Зверь в чаще | страница 5
— Тем легче я перенесу ужасную правду, Впрочем, скорее всего, такой же.
— Скорее всего. Хотя, пожалуй, — продолжала она, — вы бы тогда помнили. Само собой, мое впечатление о вас совсем не совпадает с вашим уничижительным определением. Покажись вы мне глупым, — пояснила она, — я сразу бы забыла обо всем. Это касалось вас. — Она подождала, как бы давая ему время вспомнить, но он ответил ей непонимающим взглядом, и тогда она сожгла свои корабли: — Оно уже случилось?…
И тут в его сознании словно вспыхнул свет; Марчер продолжал пристально смотреть на нее, а кровь медленно приливала к его лицу, опаленному догадкой.
— Значит, я сказал вам?… — И не договорил — что, если он ошибается, если понапрасну выдает себя?
— Это касалось вас и не могло не запомниться, если, конечно, запомнились вы сами. — Она опять улыбнулась. — Поэтому я и спрашиваю: то, о чем вы говорили, уже произошло?
Да, теперь Марчеру все было ясно, но он не мог опомниться от удивления, онемел от неловкости. И видел: заметив его смущение, она огорчилась, словно, напомнив ему о прошлом, совершила бестактность. Но уже через несколько секунд он понял: при всей неожиданности вопрос ее не был бестактен. Более того, едва Марчер пришел в себя от легкого остолбенения, как, неведомо почему, почувствовал сладость причастности Мэй Бартрем. Она одна делит с ним это, делит уже столько лет, меж тем как сам он непостижимым образом запамятовал, что когда-то шепнул ей свою тайну. Не удивительно, что их встреча не была встречей посторонних людей!

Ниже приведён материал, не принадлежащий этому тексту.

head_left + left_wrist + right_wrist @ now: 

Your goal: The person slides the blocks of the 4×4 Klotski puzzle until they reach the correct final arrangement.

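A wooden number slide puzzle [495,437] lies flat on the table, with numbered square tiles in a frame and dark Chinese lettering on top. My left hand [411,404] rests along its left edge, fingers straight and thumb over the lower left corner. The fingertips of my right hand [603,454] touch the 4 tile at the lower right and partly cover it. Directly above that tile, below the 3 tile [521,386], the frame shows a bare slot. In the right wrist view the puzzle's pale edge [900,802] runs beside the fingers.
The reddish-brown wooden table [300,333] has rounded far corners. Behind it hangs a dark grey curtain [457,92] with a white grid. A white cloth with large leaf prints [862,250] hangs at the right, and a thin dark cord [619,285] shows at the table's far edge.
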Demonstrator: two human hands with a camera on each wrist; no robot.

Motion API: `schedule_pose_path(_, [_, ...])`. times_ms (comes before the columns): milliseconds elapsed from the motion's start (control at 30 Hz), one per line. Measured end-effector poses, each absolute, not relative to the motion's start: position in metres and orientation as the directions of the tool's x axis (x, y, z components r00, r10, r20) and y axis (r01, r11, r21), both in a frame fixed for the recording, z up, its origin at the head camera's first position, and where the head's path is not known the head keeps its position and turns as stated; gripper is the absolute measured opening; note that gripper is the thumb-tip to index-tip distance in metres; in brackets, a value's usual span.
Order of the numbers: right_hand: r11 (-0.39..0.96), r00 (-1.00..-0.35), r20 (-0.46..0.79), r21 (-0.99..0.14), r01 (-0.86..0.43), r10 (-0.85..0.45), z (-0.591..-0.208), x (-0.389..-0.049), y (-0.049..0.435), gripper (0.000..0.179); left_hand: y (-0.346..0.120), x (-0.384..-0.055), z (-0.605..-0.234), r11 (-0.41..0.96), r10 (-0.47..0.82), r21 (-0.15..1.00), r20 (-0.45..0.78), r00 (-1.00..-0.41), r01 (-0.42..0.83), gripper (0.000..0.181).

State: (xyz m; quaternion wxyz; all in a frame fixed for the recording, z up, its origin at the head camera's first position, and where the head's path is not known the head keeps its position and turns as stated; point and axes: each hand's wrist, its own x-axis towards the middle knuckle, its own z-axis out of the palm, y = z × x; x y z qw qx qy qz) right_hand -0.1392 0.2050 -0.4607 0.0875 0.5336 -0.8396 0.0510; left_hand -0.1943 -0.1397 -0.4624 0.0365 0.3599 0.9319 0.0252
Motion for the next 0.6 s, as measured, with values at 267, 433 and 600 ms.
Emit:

— Полагаю, — сказал он наконец, — мне понятно, о чем вы говорите. Только, как это ни дико, у меня совершенно выпало из памяти, что в своей откровенности с вами я зашел так далеко.
— Наверное, потому, что очень многих посвящали в это?
— Никого не посвящал. Ни единой души с тех пор.
— Значит, я одна знаю?
— Одна на целом свете.
— Я тоже никому не говорила, — с живостью подхватила она. — Никому, никому не рассказывала о вас. — И так на него посмотрела, что он безоговорочно ей поверил. Они обменялись взглядом, не оставлявшим сомнений. — И никому не расскажу.
Горячность ее тона, даже немного чрезмерная, совсем его успокоила: о насмешке нет и речи. И вообще все это было еще неизведанным наслаждением — неизведанным до той минуты, пока Мэй Бартрем не оказалась причастной. Если нет привкуса иронии, значит, есть сочувствие, а его-то Марчер и был лишен долгие-долгие годы. И еще он подумал, что нынче уже не мог бы открыться ей, но, пожалуй, может извлечь утонченную радость из той давней случайной исповеди.